» **SUPPLIED DATA**

★ ★ ★ ★ ★ ★ ★

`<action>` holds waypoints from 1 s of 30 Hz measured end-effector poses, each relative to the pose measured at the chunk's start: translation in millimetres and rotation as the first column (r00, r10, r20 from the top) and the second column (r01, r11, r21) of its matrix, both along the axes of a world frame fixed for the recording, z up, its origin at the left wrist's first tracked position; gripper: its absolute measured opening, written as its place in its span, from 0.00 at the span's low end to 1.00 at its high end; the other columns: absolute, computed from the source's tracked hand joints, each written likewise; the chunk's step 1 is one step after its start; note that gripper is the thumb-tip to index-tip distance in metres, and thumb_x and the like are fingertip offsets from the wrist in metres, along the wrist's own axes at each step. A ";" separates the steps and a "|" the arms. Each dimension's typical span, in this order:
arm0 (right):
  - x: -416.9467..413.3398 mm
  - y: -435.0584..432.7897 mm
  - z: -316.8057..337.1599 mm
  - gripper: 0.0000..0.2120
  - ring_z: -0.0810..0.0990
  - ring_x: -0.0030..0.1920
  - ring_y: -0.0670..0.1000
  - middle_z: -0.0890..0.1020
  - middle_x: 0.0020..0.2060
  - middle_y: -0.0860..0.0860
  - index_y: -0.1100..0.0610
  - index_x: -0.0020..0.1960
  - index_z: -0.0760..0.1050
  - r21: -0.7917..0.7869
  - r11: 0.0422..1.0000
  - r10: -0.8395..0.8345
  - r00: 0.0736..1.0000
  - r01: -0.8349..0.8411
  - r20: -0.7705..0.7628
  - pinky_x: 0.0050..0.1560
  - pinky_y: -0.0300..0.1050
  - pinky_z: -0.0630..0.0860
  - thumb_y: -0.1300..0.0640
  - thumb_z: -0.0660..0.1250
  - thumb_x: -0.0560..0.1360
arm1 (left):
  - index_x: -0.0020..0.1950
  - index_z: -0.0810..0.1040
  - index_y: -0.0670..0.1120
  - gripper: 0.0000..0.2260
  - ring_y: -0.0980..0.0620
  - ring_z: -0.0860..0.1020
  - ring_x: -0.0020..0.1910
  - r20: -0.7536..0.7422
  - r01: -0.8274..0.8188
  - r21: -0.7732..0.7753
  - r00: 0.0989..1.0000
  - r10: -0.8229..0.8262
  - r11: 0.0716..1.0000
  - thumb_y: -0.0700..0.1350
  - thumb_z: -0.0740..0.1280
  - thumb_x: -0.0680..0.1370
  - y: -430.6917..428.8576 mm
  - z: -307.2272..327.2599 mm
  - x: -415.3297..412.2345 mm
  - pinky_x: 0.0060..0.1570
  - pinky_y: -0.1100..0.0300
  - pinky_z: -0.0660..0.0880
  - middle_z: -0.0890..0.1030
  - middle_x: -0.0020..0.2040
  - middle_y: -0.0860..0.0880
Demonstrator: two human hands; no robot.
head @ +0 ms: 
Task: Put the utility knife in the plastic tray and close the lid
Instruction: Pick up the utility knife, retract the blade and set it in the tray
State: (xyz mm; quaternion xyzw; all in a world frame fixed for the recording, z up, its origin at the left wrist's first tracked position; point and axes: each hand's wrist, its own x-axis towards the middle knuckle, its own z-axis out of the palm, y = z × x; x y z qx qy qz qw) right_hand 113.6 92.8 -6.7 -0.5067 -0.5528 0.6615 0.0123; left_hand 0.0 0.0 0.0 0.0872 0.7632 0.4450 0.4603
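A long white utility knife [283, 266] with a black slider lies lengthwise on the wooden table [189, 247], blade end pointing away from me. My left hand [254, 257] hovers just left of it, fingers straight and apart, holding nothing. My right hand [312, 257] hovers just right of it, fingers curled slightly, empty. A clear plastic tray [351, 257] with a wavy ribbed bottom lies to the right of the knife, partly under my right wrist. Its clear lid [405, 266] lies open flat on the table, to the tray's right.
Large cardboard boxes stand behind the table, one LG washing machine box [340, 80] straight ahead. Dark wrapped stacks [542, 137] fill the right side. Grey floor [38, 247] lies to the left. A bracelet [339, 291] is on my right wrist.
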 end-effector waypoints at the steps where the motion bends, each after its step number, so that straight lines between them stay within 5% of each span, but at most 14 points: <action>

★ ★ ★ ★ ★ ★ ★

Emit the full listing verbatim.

`<action>` holds waypoints from 1 s of 30 Hz measured end-effector poses, each relative to the pose measured at the chunk's start: translation in millimetres and rotation as the first column (r00, r10, r20 from the top) and the second column (r01, r11, r21) of its matrix, both along the axes of a world frame fixed for the recording, z up, its origin at the left wrist's first tracked position; gripper: its absolute measured opening, written as its place in its span, from 0.00 at the span's low end to 1.00 at its high end; the other columns: absolute, computed from the source's tracked hand joints, each written likewise; the chunk's step 1 is one step after its start; note that gripper is the thumb-tip to index-tip distance in metres, and thumb_x and the like are fingertip offsets from the wrist in metres, along the wrist's own axes at each step. A ";" separates the steps and a "|" the arms. Each dimension's typical span, in this order:
arm0 (right):
  - x: -416.9467..413.3398 mm
  - y: -435.0584..432.7897 mm
  - z: -316.8057..337.1599 mm
  - gripper: 0.0000..0.2120
  - ring_z: -0.0810..0.0990
  - ring_x: -0.0030..0.1920
  - ring_y: -0.0670..0.1000
  - middle_z: -0.0890..0.1020
  - middle_x: 0.0020..0.2060
  - middle_y: -0.0860..0.0860
  - index_y: -0.1100..0.0610
  - index_x: -0.0020..0.1960
  - index_z: -0.0760..0.1050
  - r21: -0.7917..0.7869
  - r11: 0.0422..1.0000
  - r10: -0.8395..0.8345
  - r00: 0.0736..1.0000
  - r01: -0.8349..0.8411
  - r20: -0.7705..0.7628
  - pinky_x: 0.0050..0.1560
  - pinky_y: -0.0300..0.1050
  - pinky_z: -0.0630..0.0860
  - thumb_y: -0.1300..0.0640
  - thumb_z: -0.0660..0.1250
  - thumb_x: -0.0560..0.1360
arm1 (left):
  - index_x: -0.0020..0.1950
  - index_z: -0.0810..0.1040
  - index_y: -0.0670..0.1120
  - gripper: 0.0000..0.2260
  - ring_y: -0.0980..0.0620
  - ring_z: -0.0860..0.1020
  - ring_x: -0.0020..0.1910
  - r20: -0.7536..0.7422
  - r01: -0.8274..0.8188
  - r21: -0.7732..0.7753
  - r00: 0.0989..1.0000
  - r10: -0.8229..0.8262
  - r11: 0.0716..1.0000
  - thumb_y: -0.0700..0.1350
  - thumb_z: -0.0740..0.1280
  - thumb_x: -0.0680..0.1370
  - y: -430.6917..428.8576 mm
  - z: -307.2272..327.2599 mm
  - x: -415.3297..412.2345 mm
  - pinky_x: 0.0060..0.1570
  - pinky_y: -0.1100..0.0300
  - pinky_z: -0.0660..0.0880
  - middle_z: -0.0890..0.1030
  - middle_x: -0.0020..0.2040
  - middle_y: -0.0860..0.0880
Demonstrator: two human hands; no robot.
head @ +0 ms: 
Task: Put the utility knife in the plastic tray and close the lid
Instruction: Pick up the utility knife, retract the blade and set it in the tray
State: (xyz mm; quaternion xyzw; all in a world frame fixed for the recording, z up, its origin at the left wrist's first tracked position; point and axes: each hand's wrist, its own x-axis towards the middle knuckle, its own z-axis out of the palm, y = z × x; x y z qx qy qz qw) right_hand 113.6 92.8 -6.7 -0.5067 -0.5528 0.6615 0.0123; left_hand 0.0 0.0 0.0 0.0872 0.7632 0.4450 0.4603
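A long white utility knife [283, 266] with a black slider lies lengthwise on the wooden table [189, 247], blade end pointing away from me. My left hand [254, 257] hovers just left of it, fingers straight and apart, holding nothing. My right hand [312, 257] hovers just right of it, fingers curled slightly, empty. A clear plastic tray [351, 257] with a wavy ribbed bottom lies to the right of the knife, partly under my right wrist. Its clear lid [405, 266] lies open flat on the table, to the tray's right.
Large cardboard boxes stand behind the table, one LG washing machine box [340, 80] straight ahead. Dark wrapped stacks [542, 137] fill the right side. Grey floor [38, 247] lies to the left. A bracelet [339, 291] is on my right wrist.
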 end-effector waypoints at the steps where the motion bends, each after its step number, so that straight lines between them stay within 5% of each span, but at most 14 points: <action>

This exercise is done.